Cic Agreement

Most CIC agreements provide that the total benefits payable to the executive in relation to a CIC are “reduced” to the maximum amount that could be payable without negative consequences. Although institutional shareholders and regulators do not like this, other CIC agreements offer the executive a gross amount to cover excise duties of 20% (and taxes on this gross capital). This represents a high cost to the company, especially since any increase in additional gross dollars is also subject to the 20% excise and is not deductible by the company. Finally, some CIC agreements provide that the executive will receive either the full amount (without reduction or gross amount) or the reduction, depending on whether it results from the largest deduction of the amount of tax for the executive. CIC agreements are usually in place well before a transaction is reviewed. Common CIC agreements are either “isolated triggers” or “double triggers” agreements. In a single UCNCHER agreement, CIC benefits are paid after the CIC concludes, whether or not the officer is retained by the purchaser.
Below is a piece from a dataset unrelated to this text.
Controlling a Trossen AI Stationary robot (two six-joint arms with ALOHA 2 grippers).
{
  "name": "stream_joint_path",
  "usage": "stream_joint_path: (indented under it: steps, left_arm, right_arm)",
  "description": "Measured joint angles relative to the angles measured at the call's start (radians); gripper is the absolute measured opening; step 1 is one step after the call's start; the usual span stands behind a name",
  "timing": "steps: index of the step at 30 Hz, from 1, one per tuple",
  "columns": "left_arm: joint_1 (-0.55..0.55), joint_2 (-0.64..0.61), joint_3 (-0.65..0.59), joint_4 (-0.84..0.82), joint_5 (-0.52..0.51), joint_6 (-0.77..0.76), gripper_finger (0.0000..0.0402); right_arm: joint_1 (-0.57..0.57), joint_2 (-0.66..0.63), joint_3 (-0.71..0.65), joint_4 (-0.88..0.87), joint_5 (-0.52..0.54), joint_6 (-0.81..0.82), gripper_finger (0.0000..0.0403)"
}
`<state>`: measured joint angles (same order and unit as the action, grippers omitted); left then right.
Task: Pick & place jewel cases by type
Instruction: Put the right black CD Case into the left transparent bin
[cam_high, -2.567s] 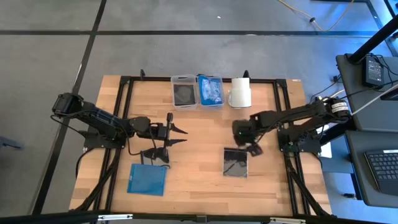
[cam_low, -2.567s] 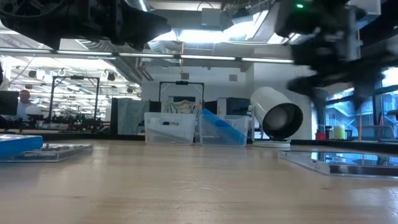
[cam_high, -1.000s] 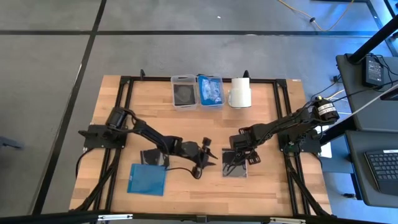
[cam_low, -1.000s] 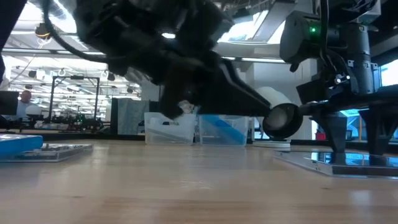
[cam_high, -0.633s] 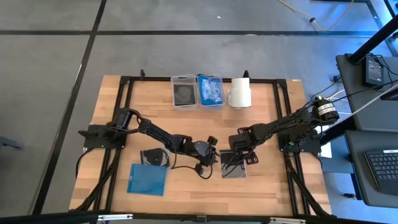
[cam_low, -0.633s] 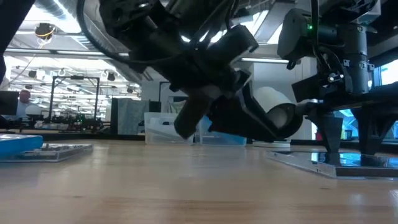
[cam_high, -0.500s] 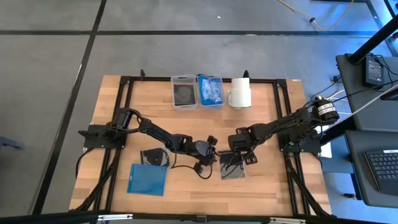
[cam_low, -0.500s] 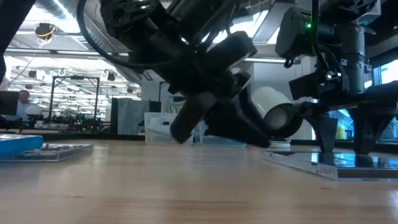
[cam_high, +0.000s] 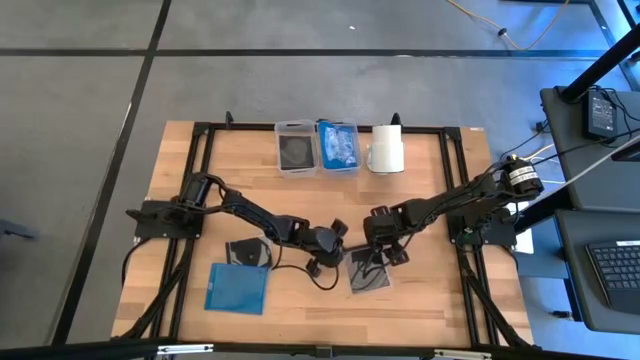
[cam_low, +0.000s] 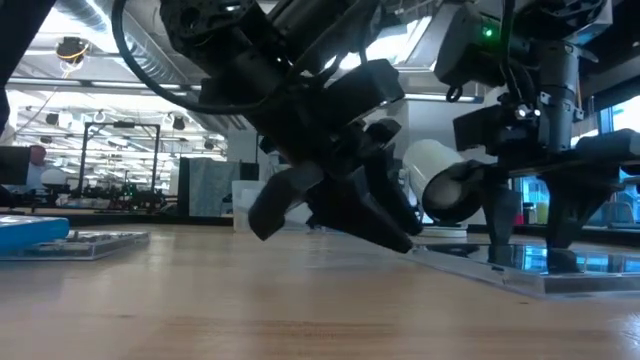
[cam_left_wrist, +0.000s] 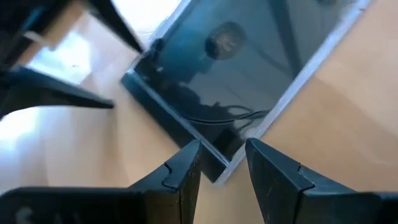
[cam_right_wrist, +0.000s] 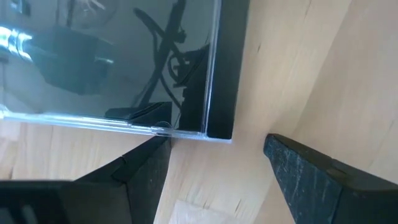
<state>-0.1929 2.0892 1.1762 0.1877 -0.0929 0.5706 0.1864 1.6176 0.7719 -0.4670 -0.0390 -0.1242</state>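
Note:
A dark jewel case (cam_high: 370, 272) lies flat on the table's middle, turned askew. My left gripper (cam_high: 345, 256) is low at its left corner. In the left wrist view its fingers (cam_left_wrist: 222, 146) stand a narrow gap apart with that corner (cam_left_wrist: 219, 167) between them. My right gripper (cam_high: 380, 252) is open and points down over the case's far corner (cam_right_wrist: 217, 130). Its fingers straddle that corner in the right wrist view. A second dark case (cam_high: 247, 254) and a blue case (cam_high: 237, 288) lie flat at the near left. My left gripper has the dark case's corner (cam_left_wrist: 219, 167) between its fingertips, coming level from the table's left; whether the fingers touch it, I cannot tell. My right gripper points down; one finger (cam_right_wrist: 146, 168) stands against the case's clear edge (cam_right_wrist: 158, 129) near the corner. The case lies flat on the table.
Two clear bins stand at the far edge: one (cam_high: 297, 148) holds a dark case, the other (cam_high: 337, 146) holds blue ones. A white roll (cam_high: 387, 150) lies to their right. Bare wood shows along the near edge and at the far left.
My left gripper has gone toward the table's right and down to the dark case's left corner. My right gripper has shifted toward the table's left. The dark case has slid a little toward the left and turned about on the table, staying flat.

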Motion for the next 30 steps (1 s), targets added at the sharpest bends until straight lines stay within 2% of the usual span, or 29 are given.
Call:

In a dual-trigger CIC agreement, CIC benefits are paid only if there is a CIC and the executive is terminated for a “protected period.” The duration of protection usually lasts up to two years after the CIC and often begins up to six months before the CIC. As a general rule, the second “trigger” requires either the termination of management by the company or the resignation of management after the company has made certain unfavourable changes to the terms of the manager`s employment.

However, CIC agreements, which provide protection against certain unfavourable employment measures against the CIC, generally do not pay benefits until the CIC arrives. Some CIC agreements also provide for a “window” according to the CIC, in which the executive may, for whatever reason, withdraw and retain its right to find the CIC. This “window” is intended to provide the executive and the purchaser with a “learning” time and to “take or lose” the situation that might otherwise frustrate an early decision of the parties.